*Your task*
What follows is a set of records, each of which is to be written out exactly.

Start of Block

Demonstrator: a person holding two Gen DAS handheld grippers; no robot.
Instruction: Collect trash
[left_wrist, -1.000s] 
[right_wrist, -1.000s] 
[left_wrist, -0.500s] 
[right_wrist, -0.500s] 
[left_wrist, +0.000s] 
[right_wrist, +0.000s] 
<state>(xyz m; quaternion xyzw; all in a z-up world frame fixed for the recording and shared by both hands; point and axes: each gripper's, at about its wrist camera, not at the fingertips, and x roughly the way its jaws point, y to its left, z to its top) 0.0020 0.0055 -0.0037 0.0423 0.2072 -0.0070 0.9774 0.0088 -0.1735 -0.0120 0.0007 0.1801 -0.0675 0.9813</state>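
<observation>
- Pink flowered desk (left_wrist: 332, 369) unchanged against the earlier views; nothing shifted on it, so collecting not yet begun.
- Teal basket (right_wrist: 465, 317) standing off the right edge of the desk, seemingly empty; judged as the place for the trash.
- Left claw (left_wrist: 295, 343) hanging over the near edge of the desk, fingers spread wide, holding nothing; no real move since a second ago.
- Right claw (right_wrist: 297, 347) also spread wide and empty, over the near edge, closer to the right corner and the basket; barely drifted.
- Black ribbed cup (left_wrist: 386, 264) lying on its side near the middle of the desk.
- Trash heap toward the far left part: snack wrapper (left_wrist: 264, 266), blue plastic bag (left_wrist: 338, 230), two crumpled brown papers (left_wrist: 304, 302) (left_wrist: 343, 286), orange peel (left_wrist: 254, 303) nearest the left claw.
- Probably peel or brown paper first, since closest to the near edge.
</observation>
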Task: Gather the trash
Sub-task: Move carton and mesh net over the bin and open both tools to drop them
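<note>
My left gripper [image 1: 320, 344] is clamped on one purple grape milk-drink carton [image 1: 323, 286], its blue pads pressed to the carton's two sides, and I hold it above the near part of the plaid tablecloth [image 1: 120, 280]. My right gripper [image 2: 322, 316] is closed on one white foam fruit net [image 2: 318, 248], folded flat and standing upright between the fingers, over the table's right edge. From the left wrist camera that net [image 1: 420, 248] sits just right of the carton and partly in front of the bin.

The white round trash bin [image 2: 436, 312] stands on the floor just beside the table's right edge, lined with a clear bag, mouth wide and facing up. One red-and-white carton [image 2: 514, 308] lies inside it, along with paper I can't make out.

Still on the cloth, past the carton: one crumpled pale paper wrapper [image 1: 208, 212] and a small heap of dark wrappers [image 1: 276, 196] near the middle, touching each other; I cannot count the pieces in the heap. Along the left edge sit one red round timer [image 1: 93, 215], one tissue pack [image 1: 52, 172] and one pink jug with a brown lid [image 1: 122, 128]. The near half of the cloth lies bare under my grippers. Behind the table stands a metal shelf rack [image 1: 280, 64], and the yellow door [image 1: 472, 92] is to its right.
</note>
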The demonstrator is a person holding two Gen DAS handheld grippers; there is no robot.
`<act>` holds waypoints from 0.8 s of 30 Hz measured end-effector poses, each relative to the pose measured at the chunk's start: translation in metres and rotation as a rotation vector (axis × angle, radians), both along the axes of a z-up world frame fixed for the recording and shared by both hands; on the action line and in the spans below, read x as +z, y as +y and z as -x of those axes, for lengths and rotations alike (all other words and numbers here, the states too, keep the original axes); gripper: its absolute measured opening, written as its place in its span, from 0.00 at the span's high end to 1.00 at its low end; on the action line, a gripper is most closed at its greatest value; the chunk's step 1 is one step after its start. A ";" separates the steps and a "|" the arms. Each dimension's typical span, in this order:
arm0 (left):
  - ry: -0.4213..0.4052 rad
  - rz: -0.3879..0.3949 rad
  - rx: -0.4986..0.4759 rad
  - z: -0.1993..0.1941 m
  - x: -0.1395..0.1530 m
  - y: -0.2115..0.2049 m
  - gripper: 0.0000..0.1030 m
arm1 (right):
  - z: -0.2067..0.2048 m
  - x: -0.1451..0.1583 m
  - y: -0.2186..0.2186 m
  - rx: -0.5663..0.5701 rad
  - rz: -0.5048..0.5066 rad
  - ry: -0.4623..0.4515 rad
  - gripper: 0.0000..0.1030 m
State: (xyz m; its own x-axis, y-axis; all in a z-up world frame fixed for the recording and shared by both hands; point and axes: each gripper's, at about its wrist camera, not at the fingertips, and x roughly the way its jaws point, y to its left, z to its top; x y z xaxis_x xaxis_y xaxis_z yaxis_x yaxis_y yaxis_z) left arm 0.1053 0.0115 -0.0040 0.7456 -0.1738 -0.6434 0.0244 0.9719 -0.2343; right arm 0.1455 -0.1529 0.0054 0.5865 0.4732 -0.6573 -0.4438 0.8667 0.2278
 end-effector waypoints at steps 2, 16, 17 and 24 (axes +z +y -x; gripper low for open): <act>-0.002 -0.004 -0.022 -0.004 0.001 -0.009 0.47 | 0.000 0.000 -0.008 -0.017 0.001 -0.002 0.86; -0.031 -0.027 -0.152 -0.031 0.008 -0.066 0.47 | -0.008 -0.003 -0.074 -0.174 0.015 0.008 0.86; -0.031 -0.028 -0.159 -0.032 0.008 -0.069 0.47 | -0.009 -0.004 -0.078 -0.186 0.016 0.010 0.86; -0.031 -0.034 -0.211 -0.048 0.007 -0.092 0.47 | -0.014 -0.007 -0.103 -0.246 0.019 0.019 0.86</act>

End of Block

*Solution to this exercise*
Demonstrator: a person holding two Gen DAS handheld grippers; no robot.
Instruction: Collect trash
[left_wrist, -1.000s] 
[right_wrist, -1.000s] 
[left_wrist, -0.500s] 
[right_wrist, -0.500s] 
[left_wrist, +0.000s] 
[right_wrist, +0.000s] 
<state>(xyz m; quaternion xyzw; all in a z-up world frame fixed for the recording and shared by both hands; point and axes: each gripper's, at about its wrist camera, not at the fingertips, and x roughly the way its jaws point, y to its left, z to its top) 0.0020 0.0055 -0.0037 0.0423 0.2072 -0.0070 0.9774 0.0088 -0.1735 -0.0120 0.0007 0.1801 -0.0675 0.9813</state>
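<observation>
- Pink flowered desk (left_wrist: 332, 369) unchanged against the earlier views; nothing shifted on it, so collecting not yet begun.
- Teal basket (right_wrist: 465, 317) standing off the right edge of the desk, seemingly empty; judged as the place for the trash.
- Left claw (left_wrist: 295, 343) hanging over the near edge of the desk, fingers spread wide, holding nothing; no real move since a second ago.
- Right claw (right_wrist: 297, 347) also spread wide and empty, over the near edge, closer to the right corner and the basket; barely drifted.
- Black ribbed cup (left_wrist: 386, 264) lying on its side near the middle of the desk.
- Trash heap toward the far left part: snack wrapper (left_wrist: 264, 266), blue plastic bag (left_wrist: 338, 230), two crumpled brown papers (left_wrist: 304, 302) (left_wrist: 343, 286), orange peel (left_wrist: 254, 303) nearest the left claw.
- Probably peel or brown paper first, since closest to the near edge.
</observation>
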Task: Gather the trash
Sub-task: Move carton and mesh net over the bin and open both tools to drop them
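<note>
My left gripper [image 1: 320, 344] is clamped on one purple grape milk-drink carton [image 1: 323, 286], its blue pads pressed to the carton's two sides, and I hold it above the near part of the plaid tablecloth [image 1: 120, 280]. My right gripper [image 2: 322, 316] is closed on one white foam fruit net [image 2: 318, 248], folded flat and standing upright between the fingers, over the table's right edge. From the left wrist camera that net [image 1: 420, 248] sits just right of the carton and partly in front of the bin.

The white round trash bin [image 2: 436, 312] stands on the floor just beside the table's right edge, lined with a clear bag, mouth wide and facing up. One red-and-white carton [image 2: 514, 308] lies inside it, along with paper I can't make out.

Still on the cloth, past the carton: one crumpled pale paper wrapper [image 1: 208, 212] and a small heap of dark wrappers [image 1: 276, 196] near the middle, touching each other; I cannot count the pieces in the heap. Along the left edge sit one red round timer [image 1: 93, 215], one tissue pack [image 1: 52, 172] and one pink jug with a brown lid [image 1: 122, 128]. The near half of the cloth lies bare under my grippers. Behind the table stands a metal shelf rack [image 1: 280, 64], and the yellow door [image 1: 472, 92] is to its right.
</note>
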The demonstrator is a person holding two Gen DAS handheld grippers; there is no robot.
`<act>` holds waypoints from 0.8 s of 30 Hz measured end-effector poses, each relative to the pose measured at the chunk's start: translation in metres and rotation as a rotation vector (axis × angle, radians), both along the axes of a z-up world frame fixed for the recording and shared by both hands; on the action line and in the spans below, read x as +z, y as +y and z as -x of those axes, for lengths and rotations alike (all other words and numbers here, the states too, keep the original axes); gripper: its absolute measured opening, written as its place in its span, from 0.00 at the span's high end to 1.00 at its low end; on the action line, a gripper is most closed at its greatest value; the chunk's step 1 is one step after its start. A ";" separates the steps and a "|" the arms. Each dimension's typical span, in this order:
arm0 (left):
  - ry: -0.4213..0.4052 rad
  - rz: -0.3879..0.3949 rad
  - rx: -0.4986..0.4759 rad
  - z: -0.1993..0.1941 m
  - x: -0.1395..0.1530 m
  - y: -0.2115..0.2049 m
  - gripper: 0.0000..0.1030 m
arm1 (right):
  - z: -0.2067..0.2048 m
  - x: -0.1451..0.1583 m
  - y: -0.2186..0.2186 m
  - rx: -0.5663..0.5701 rad
  - rz: -0.5048..0.5066 rad
  - ry: -0.4623..0.4515 rad
  - gripper: 0.0000..0.1030 m
State: (xyz m; its own x-axis, y-axis; all in a z-up world frame fixed for the recording and shared by both hands; point and axes: each gripper's, at about its wrist camera, not at the fingertips, and x roughly the way its jaws point, y to its left, z to its top; x y z xaxis_x xaxis_y xaxis_z yaxis_x yaxis_y yaxis_z) left arm 0.1053 0.0115 -0.0040 0.7456 -0.1738 -0.6434 0.0244 0.9719 -0.2343; right arm 0.1455 -0.1529 0.0054 0.5865 0.4732 -0.6573 -0.4438 0.8667 0.2278
 end-effector waypoints at steps 2, 16, 17 and 24 (axes +z +y -x; gripper low for open): <act>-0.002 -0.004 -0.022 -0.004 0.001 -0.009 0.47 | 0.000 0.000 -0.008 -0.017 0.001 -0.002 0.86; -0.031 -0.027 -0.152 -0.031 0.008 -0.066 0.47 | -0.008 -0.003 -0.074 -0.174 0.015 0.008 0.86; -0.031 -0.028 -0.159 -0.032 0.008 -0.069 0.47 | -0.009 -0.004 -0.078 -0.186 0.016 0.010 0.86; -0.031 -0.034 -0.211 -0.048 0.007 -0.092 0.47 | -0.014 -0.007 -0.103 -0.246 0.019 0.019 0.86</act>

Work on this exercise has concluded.